The Housing Minister Eoghan Murphy has said the short-term rental market here may drop off for the foreseeable future because of the coronavirus.
He said he wants to see regulations to stop former short-term lettings returning to platforms like Airbnb.
Many short-term lets have been placed on the general market as tourism has dried up because of the pandemic.
However, there are fears that when things return to normal they will be once again withdrawn from the rental market.
Minister Murphy told Pat Kenny this could see the end of the short-term rental market here.
He also said he believes that rents will continue to fall as a result of the global crisis.
It comes after figures show rents saw their biggest one month fall since early 2009 last month.

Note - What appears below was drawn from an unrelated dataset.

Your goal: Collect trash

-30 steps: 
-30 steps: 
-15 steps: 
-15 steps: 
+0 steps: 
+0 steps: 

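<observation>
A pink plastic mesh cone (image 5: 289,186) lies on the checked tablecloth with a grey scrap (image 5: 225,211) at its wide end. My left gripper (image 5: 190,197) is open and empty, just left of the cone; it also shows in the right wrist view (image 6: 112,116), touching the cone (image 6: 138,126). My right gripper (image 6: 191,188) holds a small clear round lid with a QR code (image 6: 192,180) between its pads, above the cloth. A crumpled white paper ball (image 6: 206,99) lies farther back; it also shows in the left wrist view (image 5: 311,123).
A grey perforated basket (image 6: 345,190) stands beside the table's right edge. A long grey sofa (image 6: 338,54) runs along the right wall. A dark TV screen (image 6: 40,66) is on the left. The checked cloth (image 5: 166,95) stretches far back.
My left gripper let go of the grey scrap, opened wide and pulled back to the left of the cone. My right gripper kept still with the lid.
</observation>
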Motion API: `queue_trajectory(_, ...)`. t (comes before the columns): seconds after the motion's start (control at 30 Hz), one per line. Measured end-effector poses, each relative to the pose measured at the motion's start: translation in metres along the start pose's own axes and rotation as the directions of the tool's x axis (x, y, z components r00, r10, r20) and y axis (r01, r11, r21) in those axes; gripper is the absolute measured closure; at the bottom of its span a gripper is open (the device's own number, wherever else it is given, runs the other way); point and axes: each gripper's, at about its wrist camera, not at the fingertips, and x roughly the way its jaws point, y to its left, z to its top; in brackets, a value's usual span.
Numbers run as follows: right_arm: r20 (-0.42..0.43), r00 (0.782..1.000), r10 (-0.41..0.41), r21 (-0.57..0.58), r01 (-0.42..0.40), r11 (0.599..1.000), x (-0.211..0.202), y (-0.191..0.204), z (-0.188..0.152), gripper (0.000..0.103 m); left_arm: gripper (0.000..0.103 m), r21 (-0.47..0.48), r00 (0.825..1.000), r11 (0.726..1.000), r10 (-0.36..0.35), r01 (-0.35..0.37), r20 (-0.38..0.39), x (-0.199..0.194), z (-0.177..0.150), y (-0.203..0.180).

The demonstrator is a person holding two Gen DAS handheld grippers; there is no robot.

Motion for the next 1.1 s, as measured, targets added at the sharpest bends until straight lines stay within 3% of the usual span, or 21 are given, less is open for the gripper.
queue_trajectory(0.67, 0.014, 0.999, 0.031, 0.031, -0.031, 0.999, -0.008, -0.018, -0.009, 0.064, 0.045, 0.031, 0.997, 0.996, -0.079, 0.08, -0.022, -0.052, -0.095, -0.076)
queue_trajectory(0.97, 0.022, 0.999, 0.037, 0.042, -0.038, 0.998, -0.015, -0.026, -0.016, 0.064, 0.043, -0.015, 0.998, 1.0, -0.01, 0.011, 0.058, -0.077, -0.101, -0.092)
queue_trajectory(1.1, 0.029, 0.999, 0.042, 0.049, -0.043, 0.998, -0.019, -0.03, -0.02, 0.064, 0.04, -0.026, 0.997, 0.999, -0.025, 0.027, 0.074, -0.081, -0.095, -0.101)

There was a 2.1% fall in rents between March and April.
Dublin was the exception, where rents were on average 3.6% higher in the first three months of 2020 than a year previously.
The average listed rent is now €2,074, up 107% from its lowest point in 2011.
Nationally rents fell by 2.1% on average in April compared to March, which Daft says reflects the economic fallout from the COVID-19 pandemic.
On this, Minister Murphy said: "Rents were falling before we came into this crisis, but I think it's clear that they're going to continue to fall.
"What we've seen with the short-term letting sector - with Airbnb and others - is what we already knew: that there were a number of apartments in our cities and large towns that were being lost to tourism when they should have been here in the long-term letting sector for people working and living here.
"And we made changes in the law around that last year, just in middle of last year they came through.
"But the second stage needs to be regulating the platforms as well".
"The homeless services in Dublin have done a fantastic job in grabbing some of those early, and putting in place contracts so that we could get people out of over-crowded homelessness into less over-crowding, more self-isolation, more room for cocooning.
"And that's been great for now, for the pandemic, but there's a longer term picture here which needs to be regulating these platforms, so that all of these homes - which effectively were operating illegally - don't get to go back to the short-term letting sector.
"And in fact, there may not be much of a short-term letting market for the foreseeable future because of travel habits changing.
"And so there's a great incentive there to be getting it back into the long-term leasing sector in any case".